Só a palavra do título, capa e a réstia de luz bastam para você entrar.

Não folheie o livro antes de começar, disciplinado, pela primeira página, seguindo uma a uma as sequências da infância do menino que desenha. Não pergunte nada, não diga nada. Vá.

ESTAVA NUM TREM

e em trens há sempre histórias misteriosas. Esse trem cruzava a Europa, já estávamos nos Bálcãs, num país imaginário. Algo como a Sildávia, das histórias do Tintim, o Cetro de Otokar, por exemplo.

interessante que foi redesenhado, para ganhar traços menos ocidentais

Relembrando o Tintim, o que eu sonhei tem um pouco a ver; o restante veio talvez do filme A origem. Eu fazia parte de um grupo de espiões-bandidos. Disfarçados, íamos entrar nesse país para recuperar algo valioso. O trem para na frente de um hospício (ou campo de concentração?). Um motim dos pacientes dominou o hospício e atacou o trem. As armas eram feitas de brinquedo, pedacinhos de madeira que viravam arco e flecha. Mesmo de maneira pueril, o trem foi dominado pelos loucos, que como crianças brincavam de lutar.

 

PASSA NA LIVRARIA

era o que eu me dizia desde o começo do dia. Passa lá, vai ler quadrinhos! Fui, pensando num livro. Chegando lá vi outro:

Peguei na hora. Elefante. Memória. Memória de elefante, Caeto. Contracapa: “graphic novel autobiográfica”, “David B.”… pronto, não deu outra. Sentei para ler.

Já disse algumas vezes que a autobiografia é que me acha, mesmo eu sem procurar. Por ora, adorando: pelas durezas, pelo andamento que não é épico mas traz o cotidiano nas pequenas coisas, a vida entre livros lidos e não lidos, as esquinas por onde eu também passo, o preto-e-branco, nos grandes problemas que parecem tomar conta das nossas vidas. E que nos levam sempre a mais outras coisas.

COM SONO, SEM PALAVRAS

e decidida de que ler na cama, antes de dormir, é algo difícil para mim. Difícil porque eu não consigo parar de ler até chegar ao fim do livro!

Foi o caso de Retalhos, de Craig Thompson, que eu peguei ontem para ler. Pensei, umas 20 páginas e eu durmo. Que nada! Não consegui parar de ler até o final. E imagine, são 582 páginas.

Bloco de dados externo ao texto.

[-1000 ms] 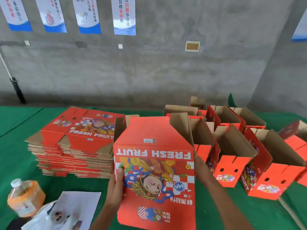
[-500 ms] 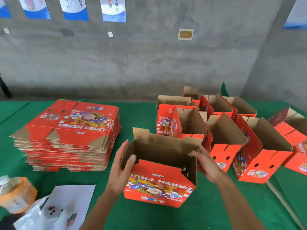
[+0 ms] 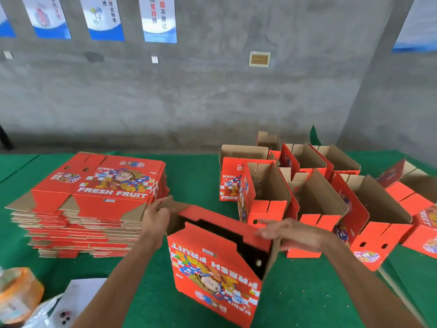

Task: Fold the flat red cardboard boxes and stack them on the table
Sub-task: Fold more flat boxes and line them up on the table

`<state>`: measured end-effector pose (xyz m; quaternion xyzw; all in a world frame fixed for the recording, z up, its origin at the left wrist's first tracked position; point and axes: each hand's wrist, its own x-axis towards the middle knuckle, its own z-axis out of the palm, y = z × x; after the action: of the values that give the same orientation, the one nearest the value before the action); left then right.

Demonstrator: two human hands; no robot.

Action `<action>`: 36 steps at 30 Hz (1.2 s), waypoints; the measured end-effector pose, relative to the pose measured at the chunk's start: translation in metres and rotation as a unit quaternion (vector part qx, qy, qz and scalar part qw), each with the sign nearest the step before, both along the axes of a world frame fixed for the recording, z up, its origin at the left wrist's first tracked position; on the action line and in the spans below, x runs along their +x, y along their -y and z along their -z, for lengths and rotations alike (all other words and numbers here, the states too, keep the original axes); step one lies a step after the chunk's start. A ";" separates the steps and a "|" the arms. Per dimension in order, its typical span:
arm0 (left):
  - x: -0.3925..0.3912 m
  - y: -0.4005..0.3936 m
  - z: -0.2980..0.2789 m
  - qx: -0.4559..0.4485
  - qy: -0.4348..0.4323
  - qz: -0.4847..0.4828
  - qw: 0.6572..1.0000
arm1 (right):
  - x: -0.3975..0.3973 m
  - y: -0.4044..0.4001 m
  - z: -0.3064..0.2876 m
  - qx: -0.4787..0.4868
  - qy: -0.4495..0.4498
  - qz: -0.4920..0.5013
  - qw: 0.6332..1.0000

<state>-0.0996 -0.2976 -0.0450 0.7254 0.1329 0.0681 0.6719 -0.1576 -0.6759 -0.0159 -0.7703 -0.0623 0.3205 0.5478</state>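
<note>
Green table (image 3: 194, 183): box (image 3: 212, 268) flaps (previously open) folded

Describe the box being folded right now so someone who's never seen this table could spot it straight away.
On the green cloth-covered table, look at the near middle, between the tall stack of flat red cardboard boxes on the left and the group of opened red boxes on the right. The red printed cardboard box stands there alone, the only one with both hands on its top flaps and its FRESH FRUIT lettering upside down.
</note>
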 end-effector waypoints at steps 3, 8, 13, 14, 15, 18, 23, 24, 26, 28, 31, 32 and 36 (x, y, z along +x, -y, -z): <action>-0.002 0.018 -0.002 0.021 0.003 0.029 0.999 | 0.003 -0.015 0.014 -0.075 -0.038 -0.021 0.996; -0.012 0.037 -0.010 0.114 0.028 0.195 0.974 | 0.008 -0.024 0.023 -0.181 0.036 0.063 0.981; -0.016 0.030 -0.011 0.227 -0.066 0.401 0.885 | 0.001 -0.048 0.067 -0.336 0.342 0.193 0.856; -0.016 0.032 -0.011 0.231 -0.076 0.400 0.883 | 0.002 -0.053 0.071 -0.375 0.367 0.201 0.827; -0.015 0.034 -0.011 0.236 -0.081 0.396 0.884 | 0.005 -0.057 0.072 -0.403 0.383 0.201 0.806; -0.019 0.029 0.002 0.239 -0.035 0.373 0.896 | 0.012 -0.061 0.074 -0.434 0.395 0.198 0.785; -0.035 0.026 0.035 0.175 0.153 0.249 0.940 | 0.010 -0.058 0.075 -0.304 0.333 0.243 0.859; -0.037 0.034 0.035 0.196 0.163 0.191 0.948 | 0.008 -0.059 0.074 -0.287 0.325 0.243 0.867; -0.037 0.053 0.026 0.278 0.140 0.072 0.947 | 0.004 -0.062 0.072 -0.276 0.320 0.239 0.874; -0.035 0.066 0.024 0.394 0.146 0.043 0.907 | -0.001 -0.061 0.064 -0.226 0.278 0.246 0.901; -0.024 0.072 0.029 0.521 0.101 0.151 0.834 | -0.004 -0.058 0.051 -0.100 0.156 0.248 0.951; -0.018 0.070 0.028 0.527 0.063 0.188 0.827 | -0.006 -0.059 0.047 -0.118 0.161 0.214 0.956; 0.002 0.062 0.020 0.493 -0.065 0.258 0.828 | -0.008 -0.065 0.050 -0.289 0.230 0.119 0.922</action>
<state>-0.0973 -0.3599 -0.0654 0.9710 -0.0675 -0.0984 0.2074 -0.1660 -0.6108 -0.0664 -0.9493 0.0007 0.0709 0.3062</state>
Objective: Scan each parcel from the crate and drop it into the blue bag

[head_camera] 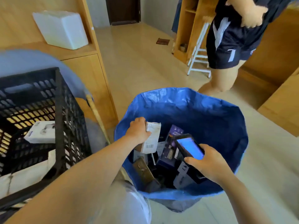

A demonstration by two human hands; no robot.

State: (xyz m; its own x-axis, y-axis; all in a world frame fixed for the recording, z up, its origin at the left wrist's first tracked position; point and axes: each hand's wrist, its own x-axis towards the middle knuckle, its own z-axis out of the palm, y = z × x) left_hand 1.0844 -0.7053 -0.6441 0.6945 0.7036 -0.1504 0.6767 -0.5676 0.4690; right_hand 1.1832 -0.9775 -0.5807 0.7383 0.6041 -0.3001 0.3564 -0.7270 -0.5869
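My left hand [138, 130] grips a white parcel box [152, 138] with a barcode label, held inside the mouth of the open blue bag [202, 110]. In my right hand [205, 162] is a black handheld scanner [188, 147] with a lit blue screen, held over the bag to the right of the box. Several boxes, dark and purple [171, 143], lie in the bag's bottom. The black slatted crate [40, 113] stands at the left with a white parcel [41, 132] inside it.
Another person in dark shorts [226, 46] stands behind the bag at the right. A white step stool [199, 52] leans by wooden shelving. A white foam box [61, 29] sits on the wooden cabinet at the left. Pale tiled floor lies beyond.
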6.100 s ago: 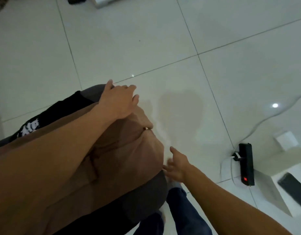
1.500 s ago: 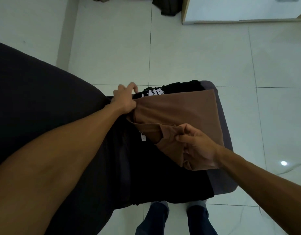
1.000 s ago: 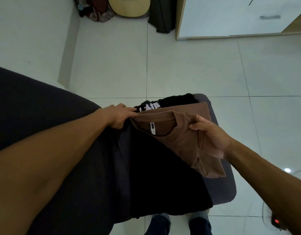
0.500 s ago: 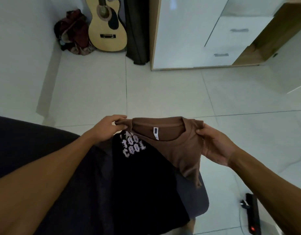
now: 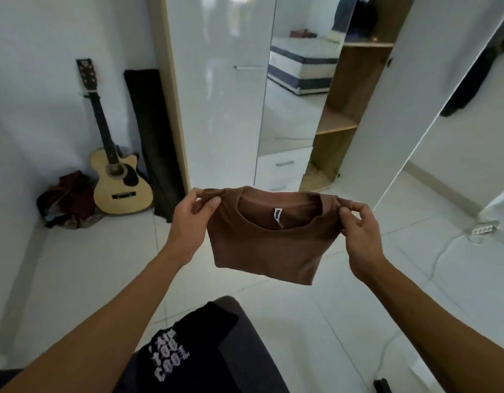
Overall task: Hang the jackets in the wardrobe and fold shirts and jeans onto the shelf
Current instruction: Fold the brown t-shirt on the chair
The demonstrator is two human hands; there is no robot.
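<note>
1. Holding the folded brown shirt (image 5: pixel 269 248) up in the air, we have our left hand (image 5: pixel 188 222) and right hand (image 5: pixel 360 236) each pinching a shoulder corner by the collar, thumb pressed against fingers with cloth between.
2. The shirt hangs free between the two hands, above the floor and well apart from the wardrobe (image 5: pixel 273 80), whose open side shows bare wooden shelves (image 5: pixel 334 127).
3. A black printed shirt (image 5: pixel 177 353) lies below us on a dark seat (image 5: pixel 245 350), apart from our hands.
4. We judge the step in hand is carrying the brown shirt to a shelf.
5. The fold is held only at the top edge, so the hanging layers could slip open if we swing it or let one pinch go early.
6. The open wardrobe door (image 5: pixel 415 95) stands beside the shelf gap; we could brush the cloth against its edge and drag the fold askew.
7. Setting it down from the collar alone may let the lower half crumple under itself.
</note>
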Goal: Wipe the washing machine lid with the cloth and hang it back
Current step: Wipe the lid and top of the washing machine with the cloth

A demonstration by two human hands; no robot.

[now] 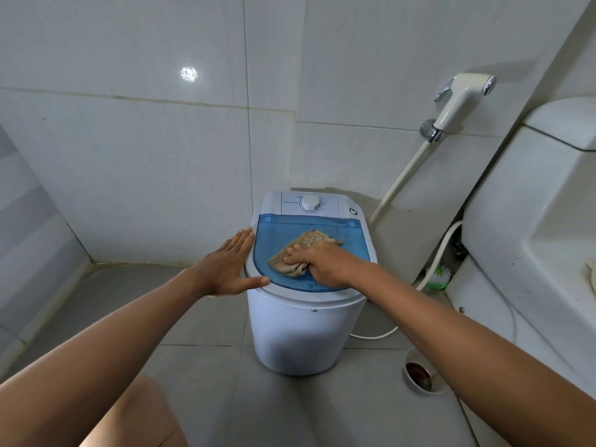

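Observation:
A small white washing machine (306, 330) stands on the floor in the corner, with a translucent blue lid (280, 230) closed on top. A crumpled beige cloth (306, 245) lies on the lid's middle. My right hand (322, 261) presses down on the cloth's near part, fingers curled over it. My left hand (230, 264) rests flat with fingers apart against the machine's left rim, thumb on the front edge of the lid.
A white dial (310, 203) sits on the panel behind the lid. A bidet sprayer (461, 98) hangs on the wall at right, its hose running down. A toilet (532, 227) fills the right side. A floor drain (419, 372) and white cord lie near the machine.

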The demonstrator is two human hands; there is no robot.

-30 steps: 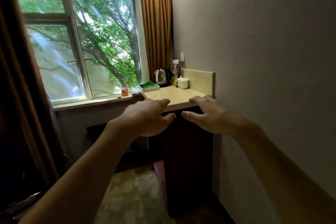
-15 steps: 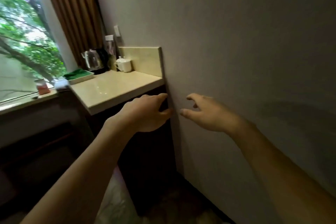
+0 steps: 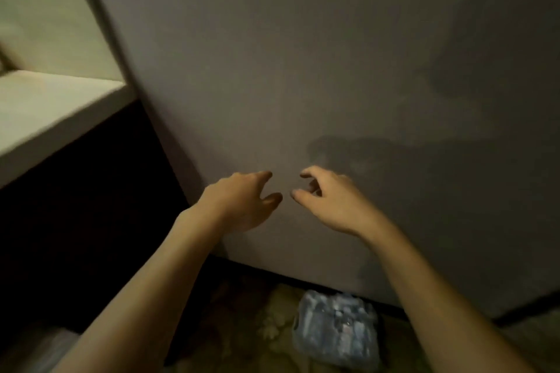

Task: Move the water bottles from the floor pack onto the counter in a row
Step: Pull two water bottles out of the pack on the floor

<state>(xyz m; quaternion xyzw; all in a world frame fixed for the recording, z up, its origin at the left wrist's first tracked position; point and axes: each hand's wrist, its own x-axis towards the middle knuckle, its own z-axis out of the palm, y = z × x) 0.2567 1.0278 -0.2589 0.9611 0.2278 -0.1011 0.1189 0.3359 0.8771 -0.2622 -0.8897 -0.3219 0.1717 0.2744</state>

Só depois das três da manhã eu consegui desligar a luminária e começar a dormir. Dos meus sonhos desta noite não lembro nada, talvez ainda na cabeça resquícios da história de Craig, que tão melodiosamente reúne traumas, tristezas, religião, desenhos queimados e um amor perdido. Lindo!

Impossível não pensar em outros quadrinhos autobiográficos excelentes como L’ascension du Haut Mal, Fun home ou Persépolis, que também abrem mão de uma profusão cores em nome do preto e branco – exceção leve a Fun home, que tem uma atmosfera azul claro.
O traço é trabalhado de maneiras muito simples, deixando ver às vezes o movimento da pena, o encadeamento das memórias de diversos momentos da infância e da adolescência faz mergulhar num universo muito próprio, repleto de medos e angústias, mas também muito típico – ao menos para mim… Um universo no qual muitas vezes não se sabe que fronteira há entre os sonhos e as memórias.

HOJE DURANTE

a maior parte do dia, as têmporas palpitando, o suor saindo por todos os poros do corpo, os ônibus queimando as costas, tanto o sol, como agora a noite, tão quentes um quanto a outra, o notebook fervendo sob minhas mãos e a lâmpada que me ilumina agora parecendo que vai me transformar em pipoca…

Certamente me lembro do episódio preferido de Tintim: A estrela misteriosa. Não pelas altas temperaturas noturnas, das cenas que abrem o livro (como o desenho animado): Tintim e Milou estão andando, observando as estrelas, quando percebem que até o asfalto está derretendo de tanto calor.


Na primeira página, o cidadão Tintim entra em contato com o observatório para saber que estrela tão brilhante lhe chamou a atenção… Mó calor e ele nem pra usar uma roupinha mais leve!

É um corpo celeste que cai na terra e vai parar no meio do oceano. Tintim, é claro, parte na expedição dos cientistas bonzinhos. Os americanos saem perdendo, em meio a umas referências anti-semitas aqui e ali.

A estrela misteriosa é um dos episódios mais elogiados de Tintim, a primeira incursão de Hergé na ficção científica.
Tintim é aquela coisa, cheio de coisas politicamente incorretas, ausência total de mulheres, com exceção da feia-pé-no-saco Castafiore, mas mesmo assim é simpático.